Printing, Evangelism, and Sinology: A Historical Appraisal of the Sinological Publications by Protestant Missionaries in South China

Timothy Man Kong Wong, Hong Kong Baptist University

To know about Chinese culture was necessary in making converts, as argued by some Protestant missionaries. In doing so, they used printing to disseminate the "knowledge" that they discovered and/or created. Among the few dozens of such missionaries, a sizeable number of their publications were produced in South China. Such notable names as Robert Morrison, James Legge, John Chalmers, Ernest John Eitel, William Pearce, and a few others became the pioneering generation of Sinologists in either Britain or Hong Kong. As a result, South China and particularly Hong Kong became one of the major printing centers. The objectives of this paper are threefold. It is to first examine why they developed their studies on Chinese studies in South China. Moreover, it will give a general picture of how much they published and discuss how they disseminated the knowledge that they discovered and created. It is also aimed at giving an appraisal of the historical meanings of these publications in light of current discussions of issues in East-West studies.

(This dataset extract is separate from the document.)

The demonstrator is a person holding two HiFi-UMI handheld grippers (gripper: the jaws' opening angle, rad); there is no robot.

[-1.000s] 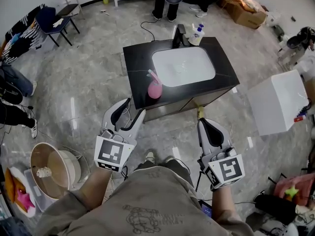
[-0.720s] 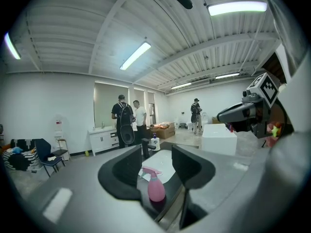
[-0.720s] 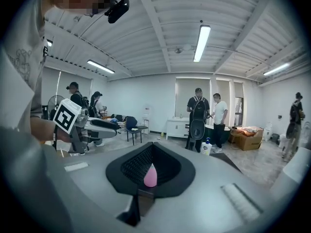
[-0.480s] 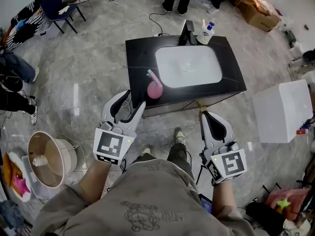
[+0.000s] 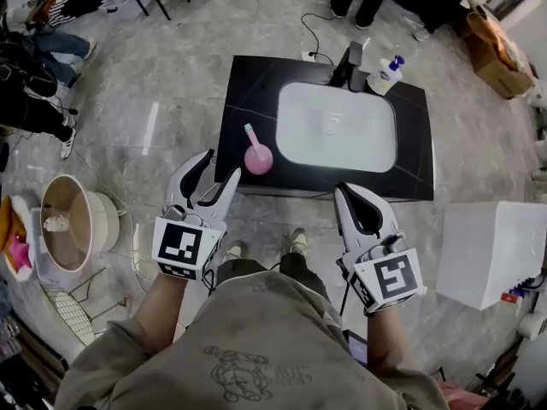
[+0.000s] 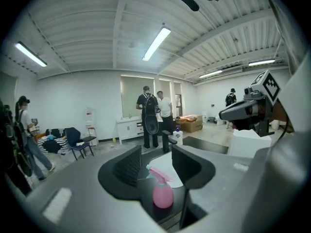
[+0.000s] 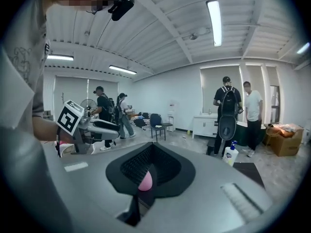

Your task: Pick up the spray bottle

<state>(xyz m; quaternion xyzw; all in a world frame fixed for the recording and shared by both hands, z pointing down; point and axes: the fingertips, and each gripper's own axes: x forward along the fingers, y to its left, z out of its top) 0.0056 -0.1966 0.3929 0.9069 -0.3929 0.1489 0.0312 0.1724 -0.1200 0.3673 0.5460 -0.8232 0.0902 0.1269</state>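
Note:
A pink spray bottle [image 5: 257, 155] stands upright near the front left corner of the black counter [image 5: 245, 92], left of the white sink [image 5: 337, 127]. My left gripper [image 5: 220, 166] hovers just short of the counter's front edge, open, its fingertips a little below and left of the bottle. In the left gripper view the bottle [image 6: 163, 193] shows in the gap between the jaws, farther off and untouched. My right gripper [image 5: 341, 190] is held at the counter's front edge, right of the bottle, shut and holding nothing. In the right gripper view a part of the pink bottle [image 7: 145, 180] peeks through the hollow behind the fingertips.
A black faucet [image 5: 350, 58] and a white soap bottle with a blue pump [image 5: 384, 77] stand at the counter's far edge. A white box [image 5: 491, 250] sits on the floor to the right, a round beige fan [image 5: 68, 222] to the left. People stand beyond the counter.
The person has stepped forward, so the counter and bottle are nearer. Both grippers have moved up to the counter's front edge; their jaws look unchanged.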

Printing the Dharma: Buddhist Publishing Activities in the Late Qing Period

Francesca Tarocco, University of Manchester

In the nineteenth century, China witnessed an impressive growth in Buddhist printing activities. Long acknowledged by Buddhists as a way to gain merit, the sponsorship of printing activities and the setting up of publishing enterprises was increasingly popular among clerics and laypersons. My paper builds on Holmes Welch’s initial insights on the widespread importance of Buddhist printing in the post-Taiping era and offers a more thorough analysis of such activities. First, I examine the practices of commercial publishing houses responsible for printing texts on behalf of Buddhist temples. Second, I trace the emergence of private scriptural presses in southern China in the 1870s and 1880s. I conclude by showing the continuities and discontinuities in Buddhist printing practices on the eve of the creation of a modern Buddhist periodical press.